Restiamo in Emilia Romagna: Sorsi & Morsi è un bar/tavola calda nato a Ferrara nel giugno 2015 e gestito dalla Cooperativa Sociale Scacco Matto. Il bar si trova nel cuore della città e si occupa di inserimento lavorativo, avviando percorsi formativi per le persone con disagio psichico. La cucina genuina e l’ospitalità, da queste parti sono tradizione. «Il menù della tavola calda è diverso ogni giorno», racconta Giulia. «La mattina si sceglie il menù con lo staff al completo: dai panini, piadine, toast e insalate con ingredienti perlopiù invariati perché scelti dal cliente, a veri e propri menù del giorno, con antipasto, primo, secondo, contorno e dolce. La pasta fresca e gli gnocchi li facciamo noi, in casa, come una volta. E sono buonissimi. Il bar apre alle 8, in questo modo abbiamo la possibilità di preparare cose abbastanza elaborate. Ci stiamo specializzando anche in piatti vegani. Il menù di oggi ad esempio aveva come antipasti peperoni spellati in agrodolce e dei crumble salati vegani, tra i primi gnocchetti di ricotta e verza vegani e farfalle al sugo di carne. Una particolarità è che il nostro bar è alcol free, non vendiamo alcolici, per un aiuto a persone che vengono a lavorare qui e che hanno avuto una dipendenza da sostanze alcoliche».

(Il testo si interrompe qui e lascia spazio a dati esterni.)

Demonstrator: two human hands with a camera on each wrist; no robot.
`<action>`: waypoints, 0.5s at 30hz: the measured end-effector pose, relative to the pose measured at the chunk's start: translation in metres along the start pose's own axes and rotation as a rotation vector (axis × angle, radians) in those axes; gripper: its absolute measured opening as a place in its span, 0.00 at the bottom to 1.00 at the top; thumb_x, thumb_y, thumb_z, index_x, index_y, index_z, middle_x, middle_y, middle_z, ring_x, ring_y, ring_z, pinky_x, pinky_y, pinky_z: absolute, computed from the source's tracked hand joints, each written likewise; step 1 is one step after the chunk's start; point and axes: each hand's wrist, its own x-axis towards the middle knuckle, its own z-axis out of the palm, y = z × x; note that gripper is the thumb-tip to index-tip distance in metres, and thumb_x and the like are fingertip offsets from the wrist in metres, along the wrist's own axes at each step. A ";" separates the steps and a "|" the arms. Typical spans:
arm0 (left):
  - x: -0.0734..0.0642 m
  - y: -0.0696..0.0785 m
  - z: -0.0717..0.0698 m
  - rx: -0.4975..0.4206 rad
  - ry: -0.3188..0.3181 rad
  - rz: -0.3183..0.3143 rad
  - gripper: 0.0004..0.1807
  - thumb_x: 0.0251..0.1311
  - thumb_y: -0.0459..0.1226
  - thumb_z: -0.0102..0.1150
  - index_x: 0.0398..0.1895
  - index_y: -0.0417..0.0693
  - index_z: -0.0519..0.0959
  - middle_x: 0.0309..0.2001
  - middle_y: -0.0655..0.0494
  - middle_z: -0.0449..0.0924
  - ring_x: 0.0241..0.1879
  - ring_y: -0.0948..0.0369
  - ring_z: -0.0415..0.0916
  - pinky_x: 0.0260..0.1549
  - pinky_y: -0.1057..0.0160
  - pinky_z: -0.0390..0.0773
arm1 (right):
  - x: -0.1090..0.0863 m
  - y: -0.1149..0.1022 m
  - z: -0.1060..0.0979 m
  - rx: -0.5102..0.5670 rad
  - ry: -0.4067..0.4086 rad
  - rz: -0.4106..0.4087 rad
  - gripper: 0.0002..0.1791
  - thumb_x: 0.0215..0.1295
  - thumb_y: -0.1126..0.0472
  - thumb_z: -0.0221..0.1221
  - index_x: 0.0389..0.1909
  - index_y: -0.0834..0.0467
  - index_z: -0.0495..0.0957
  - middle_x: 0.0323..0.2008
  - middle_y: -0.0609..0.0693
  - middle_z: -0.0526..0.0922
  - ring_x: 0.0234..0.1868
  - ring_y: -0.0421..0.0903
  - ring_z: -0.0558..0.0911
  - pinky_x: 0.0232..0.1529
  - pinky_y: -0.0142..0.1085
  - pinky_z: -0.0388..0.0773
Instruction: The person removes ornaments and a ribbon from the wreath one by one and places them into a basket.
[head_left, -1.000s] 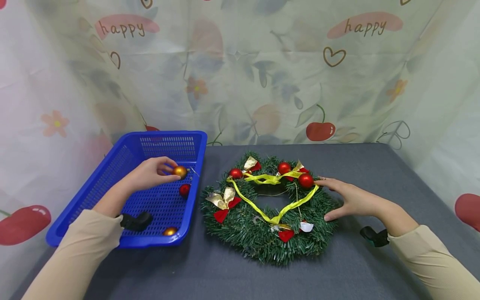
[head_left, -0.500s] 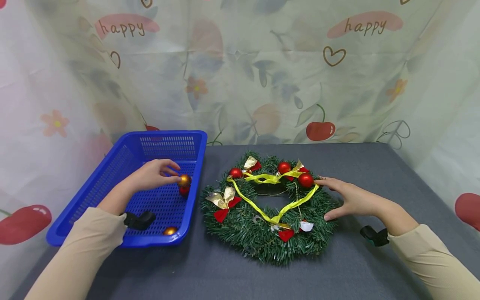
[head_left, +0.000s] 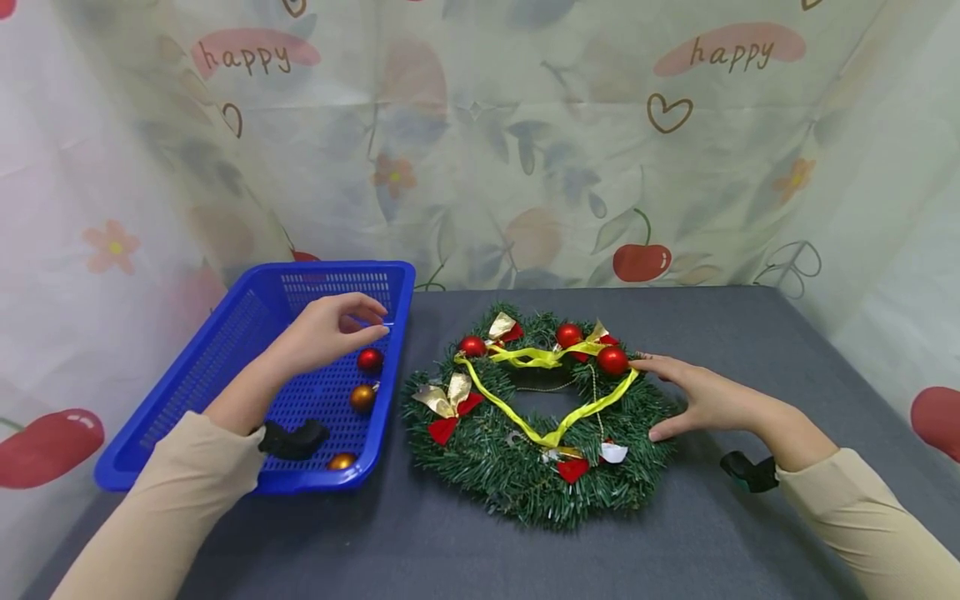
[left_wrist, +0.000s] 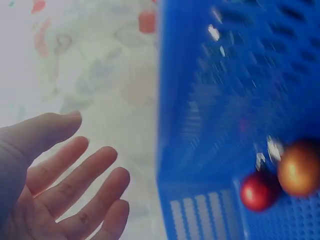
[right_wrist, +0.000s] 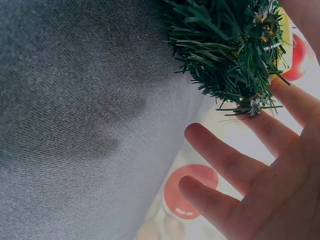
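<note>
The person's left hand is above a blue, rectangular basket of perforated plastic, its forearm slanting up from the lower left over the near left part of the rim. The wrist bends so that the fingers point right, gently arched, with the thumb below them; the left grip is spread, a gap showing between thumb and forefinger. In the left wrist view the four fingers fan out, and the thumb stands apart from them.

Along the basket's right side, below and near this hand, lie a shiny red ball, an orange-gold ball just in front of it, and a second gold ball in the near corner.

The right hand comes in from the lower right, fingers reaching left, thumb angled down and apart. This grip is spread too: forefinger and thumb rest at the right edge of a round green artificial-needle wreath, and the right wrist view shows the ring and little fingers clear of the needles.

The wreath lies flat on the grey cloth-covered desk, right of the basket, carrying a yellow ribbon, red-and-gold bows and three red balls.
</note>
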 end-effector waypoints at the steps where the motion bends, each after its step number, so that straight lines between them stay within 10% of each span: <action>1: 0.001 0.005 0.001 -0.010 -0.001 0.007 0.18 0.62 0.43 0.56 0.51 0.44 0.76 0.47 0.44 0.81 0.46 0.49 0.80 0.45 0.51 0.79 | 0.000 0.000 0.000 0.001 0.000 0.000 0.51 0.47 0.42 0.68 0.68 0.60 0.58 0.70 0.67 0.52 0.63 0.69 0.64 0.57 0.63 0.65; 15: 0.019 0.060 0.023 -0.067 -0.076 0.127 0.14 0.62 0.43 0.57 0.48 0.50 0.77 0.45 0.51 0.82 0.39 0.58 0.81 0.44 0.55 0.79 | 0.001 0.001 0.001 -0.001 0.002 0.005 0.51 0.46 0.41 0.67 0.68 0.59 0.57 0.70 0.67 0.52 0.63 0.69 0.65 0.57 0.63 0.65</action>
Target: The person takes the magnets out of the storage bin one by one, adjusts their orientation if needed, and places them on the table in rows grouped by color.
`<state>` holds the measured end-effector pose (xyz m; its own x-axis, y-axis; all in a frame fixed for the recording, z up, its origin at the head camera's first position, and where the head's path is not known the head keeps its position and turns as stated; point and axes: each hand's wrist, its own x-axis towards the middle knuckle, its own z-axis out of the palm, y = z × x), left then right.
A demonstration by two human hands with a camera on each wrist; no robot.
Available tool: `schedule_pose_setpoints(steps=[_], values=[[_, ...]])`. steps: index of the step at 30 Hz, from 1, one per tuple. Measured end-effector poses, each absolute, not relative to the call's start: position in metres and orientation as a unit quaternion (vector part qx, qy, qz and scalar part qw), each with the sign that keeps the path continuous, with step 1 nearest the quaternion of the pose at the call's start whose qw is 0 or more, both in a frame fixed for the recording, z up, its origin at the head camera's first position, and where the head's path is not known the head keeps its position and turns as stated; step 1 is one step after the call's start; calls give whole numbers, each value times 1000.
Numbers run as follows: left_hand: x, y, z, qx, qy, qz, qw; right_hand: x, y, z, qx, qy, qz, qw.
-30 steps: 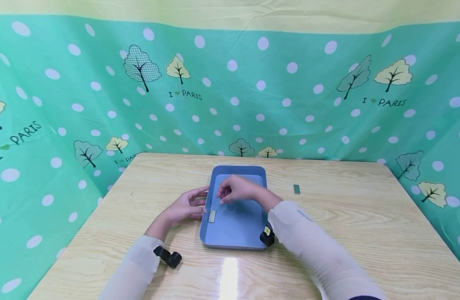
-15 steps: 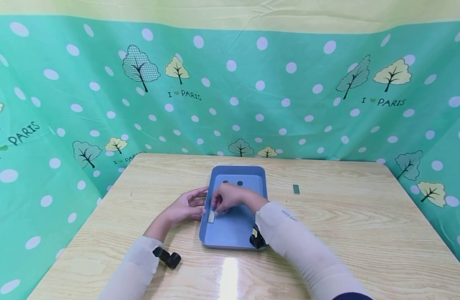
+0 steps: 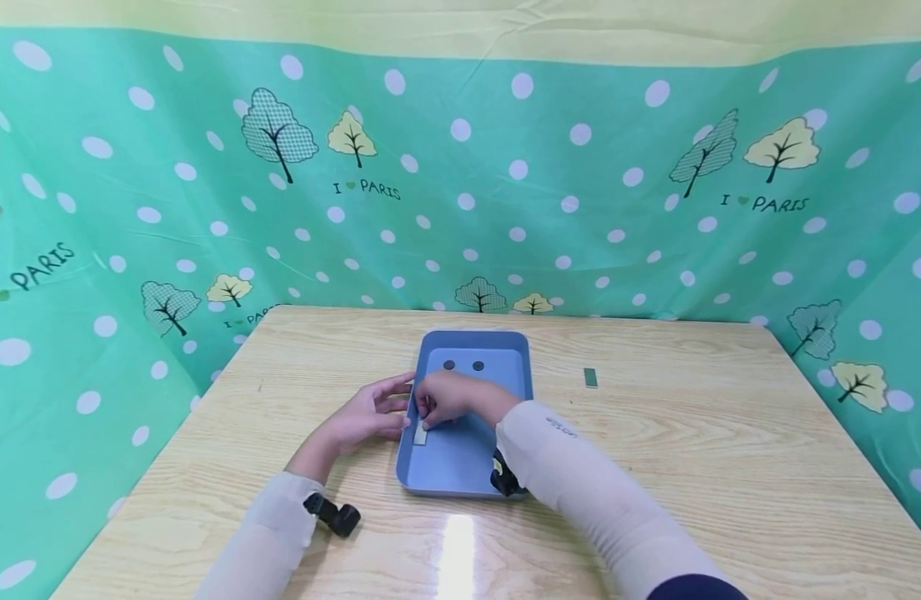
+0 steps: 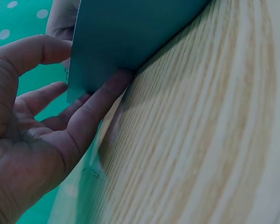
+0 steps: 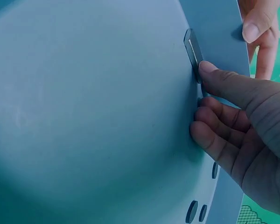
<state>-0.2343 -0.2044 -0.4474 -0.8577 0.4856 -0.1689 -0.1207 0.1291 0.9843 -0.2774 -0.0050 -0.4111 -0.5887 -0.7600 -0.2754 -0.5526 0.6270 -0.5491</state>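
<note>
A blue rectangular tray (image 3: 460,473) lies on the wooden table. My left hand (image 3: 366,421) is beside its left wall; in the left wrist view, outstretched fingers (image 4: 95,105) touch the outer side. Inside the tray, my right hand (image 3: 454,396) has its fingers curled. It pinches the end of a small flat rectangular piece (image 5: 191,49) by the wall, with the thumb (image 5: 224,81) on it. From the head view the piece (image 3: 419,437) looks pale. Beyond the right hand, small dark discs (image 3: 478,366) lie on the tray floor; the right wrist view shows several discs (image 5: 192,212).
A small dark green rectangle (image 3: 591,377) lies on the table, right of the tray. Wood tabletop (image 3: 700,433) extends on both sides. A green dotted cloth (image 3: 520,192) hangs behind and at the sides.
My right hand has moved left and nearer across the tray, onto the rectangular piece. Dark discs beyond it have come into sight. The left hand stays at the tray wall.
</note>
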Motion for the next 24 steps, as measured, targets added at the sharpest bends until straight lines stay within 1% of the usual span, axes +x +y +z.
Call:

Insomma le realtà di questo genere sono tante, il nostro viaggio ne ha sfiorate solo alcune. Come spiega Ilario Volpi del Grande Carro, è importante la diffusione di un’alimentazione consapevole, non solo per quanto riguarda i cibi ma anche i luoghi in cui li si consuma. «Abbiamo cercato di riflettere, e stiamo continuando a farlo, su quanto il cibo influisca sulla salute fisica e psichica, ancora prima di sfociare in eventuali disturbi alimentari».